== Work to complete ==
Please transcribe the data below in full, word for word, without the images.
|---|
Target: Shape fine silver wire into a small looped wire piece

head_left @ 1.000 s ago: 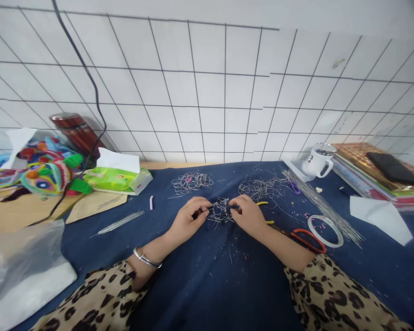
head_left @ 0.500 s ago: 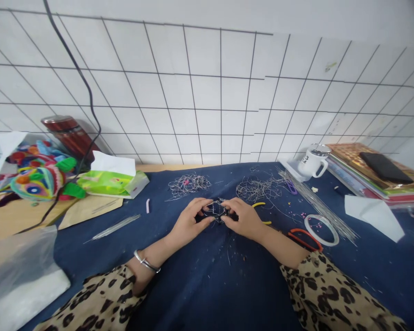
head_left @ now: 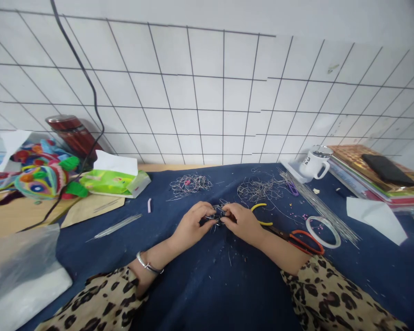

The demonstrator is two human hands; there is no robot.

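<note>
Between my two hands is a small bent wire piece [head_left: 218, 212], dark and silvery, partly hidden by the fingers. My left hand [head_left: 194, 224] pinches its left side between thumb and fingertips. On the other side, my right hand [head_left: 243, 221] grips it the same way. Beyond the hands lie two tangles of thin wire, one on the left [head_left: 189, 185] with a pink bit in it and one on the right [head_left: 258, 188]. Yellow-handled pliers [head_left: 260, 208] and orange-handled scissors [head_left: 301, 239] lie beside my right hand and forearm, partly covered.
On the blue cloth [head_left: 200, 294] lie a bundle of straight wires [head_left: 322, 209], a white ring coil [head_left: 336, 236] and thin rods [head_left: 117, 226]. A white mug [head_left: 314, 164] and stacked books with a phone [head_left: 386, 169] stand right. Tissues [head_left: 106, 182] and a plastic bag [head_left: 27, 271] are left.
My fingers have drawn closer together around the wire piece, and it looks more compact. More of the pliers and scissors shows beside my right hand. The whole view has shifted slightly.
</note>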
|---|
== Exercise solution ==
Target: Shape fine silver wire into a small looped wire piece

head_left @ 1.000 s ago: 
head_left @ 0.500 s ago: 
head_left @ now: 

The demonstrator is two human hands; there is no robot.

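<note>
Between my two hands is a small bent wire piece [head_left: 218, 212], dark and silvery, partly hidden by the fingers. My left hand [head_left: 194, 224] pinches its left side between thumb and fingertips. On the other side, my right hand [head_left: 243, 221] grips it the same way. Beyond the hands lie two tangles of thin wire, one on the left [head_left: 189, 185] with a pink bit in it and one on the right [head_left: 258, 188]. Yellow-handled pliers [head_left: 260, 208] and orange-handled scissors [head_left: 301, 239] lie beside my right hand and forearm, partly covered.
On the blue cloth [head_left: 200, 294] lie a bundle of straight wires [head_left: 322, 209], a white ring coil [head_left: 336, 236] and thin rods [head_left: 117, 226]. A white mug [head_left: 314, 164] and stacked books with a phone [head_left: 386, 169] stand right. Tissues [head_left: 106, 182] and a plastic bag [head_left: 27, 271] are left.
My fingers have drawn closer together around the wire piece, and it looks more compact. More of the pliers and scissors shows beside my right hand. The whole view has shifted slightly.
</note>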

This output completes the exercise.